In high population density areas, such as the Upper East Region, the situation is cyclical and severe for three to five months each year (FASDEP II). There are regional disparities in food insecurity due to seasonal food deficits in the three northern regions.

Near Bolga, Upper East Region, Ghana

For most households, hunger is frequently associated with poor harvests resulting from environmental degradation, poor weather, natural disasters, or conflict. Gender is also an important dimension of poverty, especially in northern Ghana where there is a sharp disparity between the income-earning opportunities of women and men.

Although the objective of attaining food security in Ghana is national, it is the poor that are the most vulnerable to food insecurity.

Food Security Interventions in Ghana

How can Ghana achieve food security? The solution lies in increasing food availability, food access and food adequacy for all. Because the food insecurity in Africa is directly correlated with poverty, it is necessary to not only alleviate poverty, but also create wealth for the target population.

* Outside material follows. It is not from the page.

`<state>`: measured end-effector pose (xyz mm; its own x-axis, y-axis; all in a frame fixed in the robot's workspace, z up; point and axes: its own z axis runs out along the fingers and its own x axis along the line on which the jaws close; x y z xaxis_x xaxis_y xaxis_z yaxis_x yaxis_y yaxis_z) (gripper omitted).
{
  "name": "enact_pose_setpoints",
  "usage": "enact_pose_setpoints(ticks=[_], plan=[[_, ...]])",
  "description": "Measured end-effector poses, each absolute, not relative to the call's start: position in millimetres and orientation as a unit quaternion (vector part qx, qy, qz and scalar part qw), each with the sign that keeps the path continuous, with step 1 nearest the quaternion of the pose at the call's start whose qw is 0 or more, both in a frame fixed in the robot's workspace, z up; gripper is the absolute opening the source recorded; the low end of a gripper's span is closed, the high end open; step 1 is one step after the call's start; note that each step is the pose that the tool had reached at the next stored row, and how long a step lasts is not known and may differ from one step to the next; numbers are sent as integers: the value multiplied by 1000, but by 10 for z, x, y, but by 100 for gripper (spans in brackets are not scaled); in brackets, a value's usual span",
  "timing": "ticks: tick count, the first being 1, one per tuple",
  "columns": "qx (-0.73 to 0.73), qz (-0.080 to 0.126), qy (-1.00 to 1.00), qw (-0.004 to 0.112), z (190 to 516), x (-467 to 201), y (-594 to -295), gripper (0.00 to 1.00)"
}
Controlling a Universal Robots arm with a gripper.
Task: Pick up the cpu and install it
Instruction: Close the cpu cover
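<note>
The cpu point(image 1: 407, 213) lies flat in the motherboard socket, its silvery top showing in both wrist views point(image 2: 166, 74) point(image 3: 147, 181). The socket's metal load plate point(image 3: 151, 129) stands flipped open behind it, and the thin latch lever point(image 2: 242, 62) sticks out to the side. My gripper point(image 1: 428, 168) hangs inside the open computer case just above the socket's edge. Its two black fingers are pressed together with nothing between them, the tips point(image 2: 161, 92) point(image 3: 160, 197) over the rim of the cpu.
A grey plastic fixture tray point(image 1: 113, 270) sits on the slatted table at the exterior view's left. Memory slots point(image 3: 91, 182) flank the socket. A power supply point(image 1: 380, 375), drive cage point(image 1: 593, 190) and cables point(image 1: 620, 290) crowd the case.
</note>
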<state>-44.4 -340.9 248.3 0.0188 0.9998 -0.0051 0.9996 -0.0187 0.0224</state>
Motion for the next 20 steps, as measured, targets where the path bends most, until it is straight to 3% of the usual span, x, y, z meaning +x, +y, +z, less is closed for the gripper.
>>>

The national vision for the food and agriculture sector in Ghana is modernised agriculture culminating in a structurally transformed economy that is evident in food security, employment opportunities and reduced poverty. In 2002, member countries of the African Union (AU) pledged to allocate at least 10 per cent of national budgetary resources for implementation of CAADP’s seven part vision for modernised agriculture (FASDEP II). The Economic Community of West African States (ECOWAS) has, in turn, developed an ECOWAS Agricultural Policy (ECOWAP) to address food security in the sub-region in conformity with existing regional and international commitments. Programme objectives include increased food production and income generation, increased inter-country trade, strengthened producers’ organisations and greater involvement of women in socio-economic decisions that affect household livelihood opportunities (FASDEP II).

The broad national strategy for the attainment of food security is to focus at the national and agro-ecological levels on the development of at most five staple crops (maize, rice, yam, cassava and cowpea) (FASDEP II). The commodities will receive support in terms of irrigation and sustainable management of land, improved planting materials, and appropriate mechanisation, to enhance productivity along the whole value chain.

The specific strategies for the attainment of food security and emergency preparedness are:
• Develop appropriate irrigation schemes for different categories of farmers to ensure production throughout the year.
• Introduce high-yielding and short-duration crops varieties.
• Develop effective post-harvest management strategies, particularly storage facilities, at individual and community levels.
• Liaise with the Ministry of Transportation for road transport and the Ministry of Harbours and Railways to improve accessibility and facilitate the distribution of crops.
• Target the vulnerable in agriculture, with special programmes that will enhance their diversification opportunities, reduce risk and enhance their access to productive resources.
• Enhance nutrition through coordination of programmes and institutions for food security, dissemination of nutrition and health information, and advocacy for food fortification.
• Strengthen early warning systems and put in place emergency preparedness and disaster management scheme, including contingency planning to ensure access of the poor to food during disasters.
• Establish strategic stocks to support emergency preparedness.
• Advocate for improved legal and policy frameworks for collaboration between institutions responsible for disaster management.

One half of rice farm the farmers did not adopt current technology – Damongo, Ghana

For this reason, coordination role of Ministry of Food and Agriculture (MOFA) as the lead agency for the development of the sector will be central in the implementation of policies. Greater devolution of responsibilities to the regional and district levels will also be pursued. MOFA defines food security as “good quality nutritious food, hygienically packaged and attractively presented, available in sufficient quantities all year round and located at the appropriate places at affordable prices” (FASDEP II). The element of food safety will be a concern in Ghana’s pursuit of food security.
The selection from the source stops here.